What is expected. Reproduce the whole listing exactly and let no picture into the copy.

Available data.
BEGIN
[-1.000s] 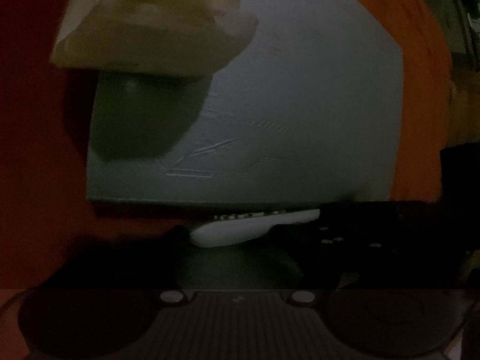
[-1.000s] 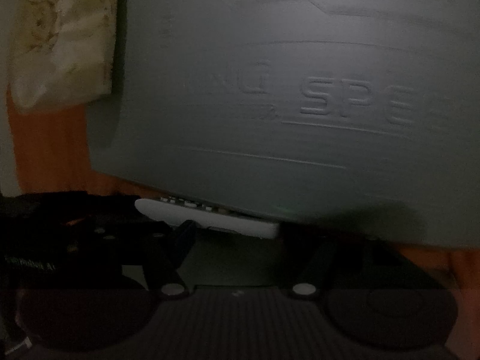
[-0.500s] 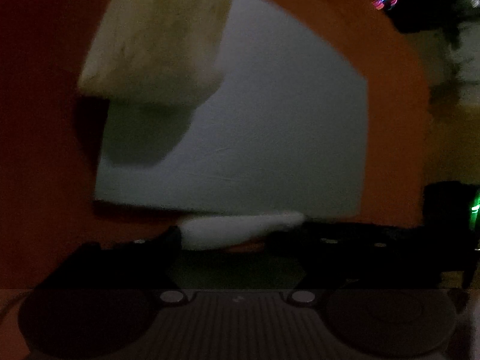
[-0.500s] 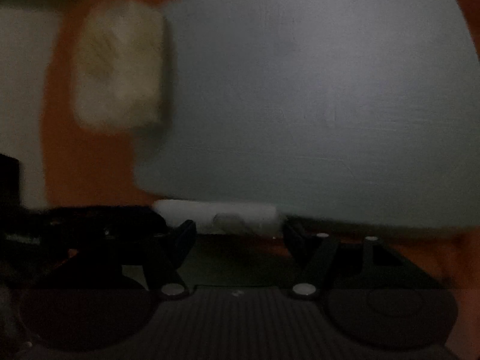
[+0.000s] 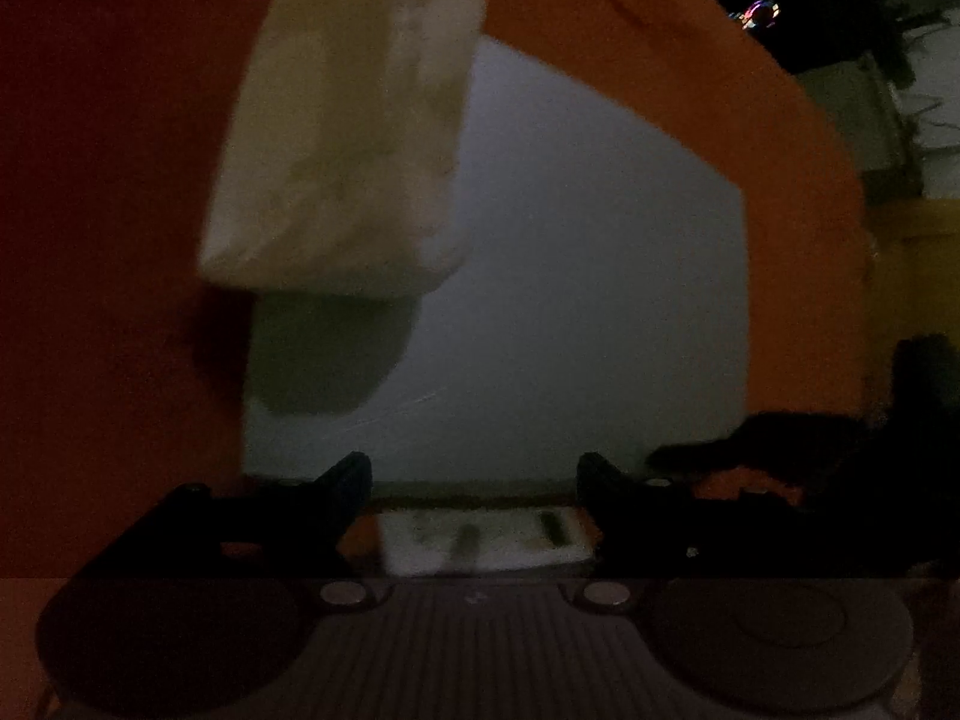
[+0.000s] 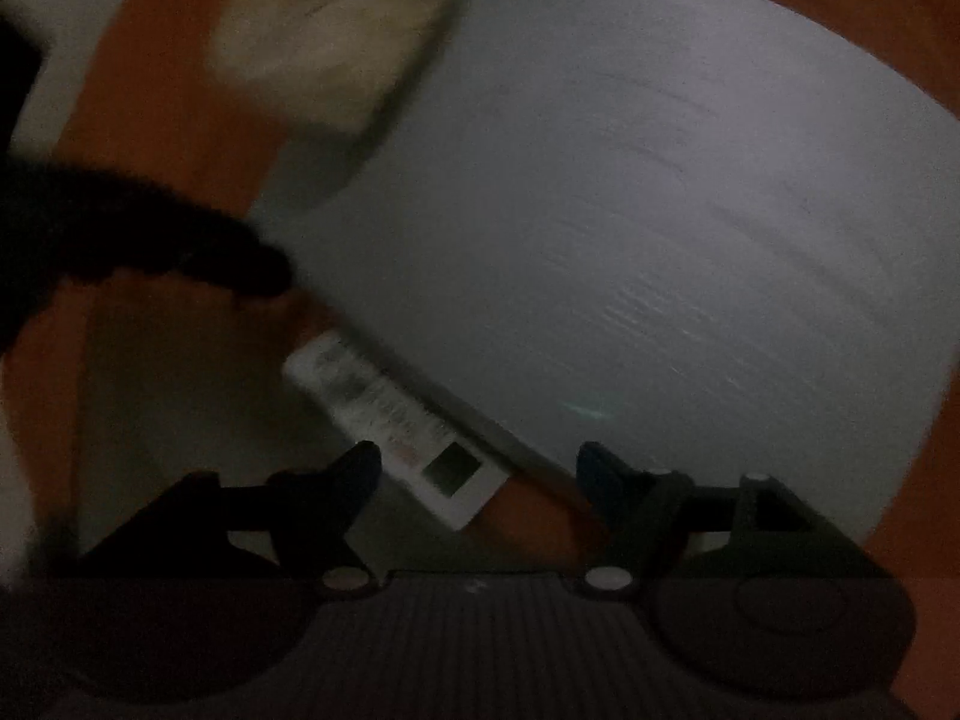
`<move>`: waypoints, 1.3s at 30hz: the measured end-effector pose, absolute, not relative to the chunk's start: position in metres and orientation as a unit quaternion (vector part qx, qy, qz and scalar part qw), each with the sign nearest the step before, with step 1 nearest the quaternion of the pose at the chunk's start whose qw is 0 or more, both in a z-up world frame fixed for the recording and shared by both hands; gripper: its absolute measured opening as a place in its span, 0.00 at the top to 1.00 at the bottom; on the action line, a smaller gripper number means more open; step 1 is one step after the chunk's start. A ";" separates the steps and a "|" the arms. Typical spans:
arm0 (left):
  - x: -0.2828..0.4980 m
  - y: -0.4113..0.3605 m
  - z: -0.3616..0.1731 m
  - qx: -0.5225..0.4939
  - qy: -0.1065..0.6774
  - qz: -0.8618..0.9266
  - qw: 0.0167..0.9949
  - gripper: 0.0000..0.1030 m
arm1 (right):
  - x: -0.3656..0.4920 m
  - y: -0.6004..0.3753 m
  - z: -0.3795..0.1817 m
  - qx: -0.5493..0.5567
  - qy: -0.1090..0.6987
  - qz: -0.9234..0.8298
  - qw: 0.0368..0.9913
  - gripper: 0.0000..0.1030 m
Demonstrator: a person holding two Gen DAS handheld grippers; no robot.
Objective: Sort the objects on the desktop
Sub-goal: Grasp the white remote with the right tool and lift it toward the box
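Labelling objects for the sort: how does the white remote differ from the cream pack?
The remote is small, thin and flat with dark buttons and a dark window; the pack is far bigger, bulky and plain. The remote lies off the grey mat beside its near edge, between the left gripper fingers; the pack overlaps the mat's far corner. In the right wrist view the remote runs diagonally. Both are pale and rest on the orange surface.

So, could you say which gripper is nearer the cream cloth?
Left: left gripper sits just below the cream cloth, right gripper farther right. Both jaws are opening, white remote between them.
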State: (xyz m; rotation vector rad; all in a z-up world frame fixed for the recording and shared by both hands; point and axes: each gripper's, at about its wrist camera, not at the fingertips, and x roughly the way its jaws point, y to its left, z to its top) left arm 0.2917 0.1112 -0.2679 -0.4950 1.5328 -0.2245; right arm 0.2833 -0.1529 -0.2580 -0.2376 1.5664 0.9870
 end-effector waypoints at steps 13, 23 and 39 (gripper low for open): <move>0.266 0.135 -0.267 -0.233 0.688 -0.089 0.681 0.25 | 0.284 -0.123 -0.303 -0.090 0.720 0.488 0.484 0.32; 0.260 0.117 -0.282 -0.233 0.704 -0.081 0.665 0.25 | 0.256 -0.091 -0.313 -0.209 0.658 0.551 0.469 0.32; 0.267 0.120 -0.282 -0.246 0.696 -0.068 0.671 0.21 | 0.152 -0.096 -0.284 -0.405 0.421 0.591 0.557 0.32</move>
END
Your response.
[-1.000s] 
[-1.000s] 
[-0.500s] 
[-0.500s] 
[+0.000s] 
[+0.000s] 
`<move>`: waypoints, 1.3s at 30hz: the measured end-effector pose, absolute, not relative to the chunk's start: position in metres and orientation as a unit quaternion (vector part qx, qy, qz and scalar part qw), each with the sign nearest the step before, with step 1 nearest the quaternion of the pose at the chunk's start whose qw is 0 or more, both in a z-up world frame fixed for the recording and shared by both hands; gripper: its absolute measured opening as a place in its span, 0.00 at the top to 1.00 at the bottom; on the action line, a smaller gripper number means more open; step 1 is one step after the chunk's start. A ";" separates the steps and a "|" the arms. Typical spans:
arm0 (left):
  - x: -0.2828..0.4980 m
  - y: -0.4113..0.3605 m
  - z: -0.3616..0.1731 m
  - qx: -0.5225..0.4939
  - qy: -0.1065..0.6774
  - qz: -0.8618..0.9266
  - qw: 0.0167..0.9949
  - gripper: 0.0000..0.1030 m
arm1 (right):
  - x: -0.3656..0.4920 m
  - y: -0.6004..0.3753 m
  - z: -0.3795..0.1817 m
  - qx: -0.5493..0.5567
  - qy: -0.1090..0.6987
  - qz: -0.9234..0.8298
  - qw: 0.0368..0.9913
  - gripper: 0.0000..0.1030 m
Demonstrator: a person holding two Gen DAS handheld grippers; no robot.
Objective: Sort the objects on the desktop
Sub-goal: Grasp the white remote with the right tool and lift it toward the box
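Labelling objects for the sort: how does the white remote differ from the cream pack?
The remote is small, thin and flat with dark buttons and a dark window; the pack is far bigger, bulky and plain. The remote lies off the grey mat beside its near edge, between the left gripper fingers; the pack overlaps the mat's far corner. In the right wrist view the remote runs diagonally. Both are pale and rest on the orange surface.

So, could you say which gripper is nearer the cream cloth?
Left: left gripper sits just below the cream cloth, right gripper farther right. Both jaws are opening, white remote between them.
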State: (xyz m; rotation vector rad; all in a z-up world frame fixed for the recording and shared by both hands; point and axes: each gripper's, at about its wrist camera, not at the fingertips, and x roughly the way its jaws point, y to its left, z to its top) left arm 0.2917 0.1112 -0.2679 -0.4950 1.5328 -0.2245; right arm 0.2833 -0.1529 -0.2580 -0.2376 1.5664 0.9870
 end-effector waypoints at steps 13, 23 and 39 (gripper low for open): <move>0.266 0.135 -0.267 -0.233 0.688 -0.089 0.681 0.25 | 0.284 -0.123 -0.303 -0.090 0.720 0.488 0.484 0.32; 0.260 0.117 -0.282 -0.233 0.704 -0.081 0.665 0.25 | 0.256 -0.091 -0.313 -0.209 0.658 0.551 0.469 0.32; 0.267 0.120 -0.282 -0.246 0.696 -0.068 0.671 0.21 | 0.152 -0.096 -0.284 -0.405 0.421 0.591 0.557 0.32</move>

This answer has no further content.